Having read arguably non-traversable texts (at least upon first reading) such as David Foster Wallace’s Infinite Jest, I can relate pretty heavily to Stephen Mamber’s promotion of narrative mapping. Conceptually, this can be (and likely has been already) done in ways like mapping out Leopold Bloom’s walk through Dublin in Joyce’s seminal text Ulysses. Like Mamber says, some texts, like Wallace’s and Joyce’s, are just “ambiguous in some fundamental fashion,” (146). They might have “multiple explanations” with “elaborate temporal constructions,” (147). And what is more appealing than being able to draw back that curtain and visually map what has been intentionally left hidden from us, by the author?
But I think for a moment, and I really have to admit that when such things are done for me, it just does not have the same permanence. Perhaps it is because the Death of the Author is fresh in my mind from last week’s discussion and recent blog posts, but the importance of authorial intent drones on in my mind. I think of Mamber’s assertion of “going global,” using narrative mapping in an analytic fashion that re-creates the way we examine a work as readers, but it truly begs the question: am I, as the reader, OK with that?
I think it was Meredith who mentioned last week that a “betrayal” to the reader within a written narrative is more striking than when done in visually representative media, like video games. In print, we allow our imagination to run rampant, to think what we want to think, visualize it on our own, in the most horrifying ways, rather than watching it unfurl for us as they do in television, film, and games. And I similarly think back to Mamber’s suggestion of re-creating what the author has used to scaffold their narrative, yet have chosen to leave out.
But then I must ask: did they leave that narrative mapping out on purpose? And even if I watched Leopold Bloom’s day unfold similarly in format to this week’s reading of 21 Steps, would it have the same level of permanence with me, watching the story progress on my laptop, than if I tried to traverse the text, visualize it in my mind, and understand it, page by page? If mapped narratives become a new, superlative interface to the work itself – at least for my own understanding – is the actual experience of interacting with the text just as emotive?
To be honest, I am not sure it is. A narrative mapping assists my reading of a text and helps me remember who is related to who in The Count of Monte Cristo, but part of the fun of celebrating such literature is partially because it is difficult to read. I like the challenge of a tough book. And to have it decoded for me, to watch it instead unfold visually, is perhaps similar to buying a jigsaw puzzle already pieced together. In new, digital media, such elements of narrative mapping may be unique, helpful, if not completely novel. But I think something great, the experience of traversing a deep text, is destroyed in the creation of some kind of a graphic overlay.

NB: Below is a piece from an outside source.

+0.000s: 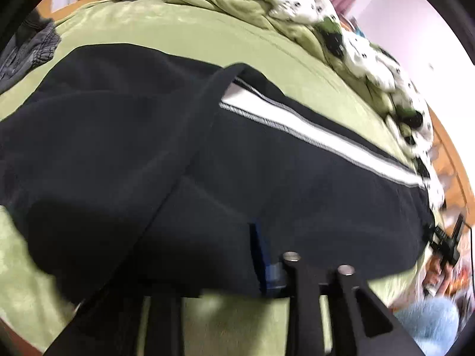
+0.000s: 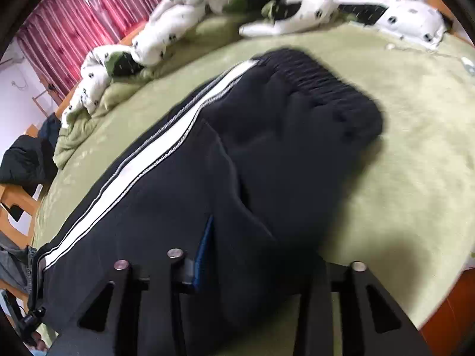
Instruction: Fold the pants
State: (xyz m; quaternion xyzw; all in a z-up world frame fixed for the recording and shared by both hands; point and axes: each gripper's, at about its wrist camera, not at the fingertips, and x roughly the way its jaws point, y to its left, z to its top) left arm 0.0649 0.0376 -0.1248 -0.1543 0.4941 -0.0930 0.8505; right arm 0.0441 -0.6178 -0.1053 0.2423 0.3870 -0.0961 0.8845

When I read, while it may be convenient to use a narrative mapping to, as Mamber says, “[deal] with complexity, ambiguity, density, and information overload” (157), I feel something is similarly lost in the removal of that experience. And while it is true my hair may go gray quicker, and I may lose my patience with the method Joyce crafts his novels, I prefer to read certain novels as they are intended to be read: difficult, and sometimes with alcohol. I do not want to “deal with” complex books. I want to read my complicated books. I want to conquer them.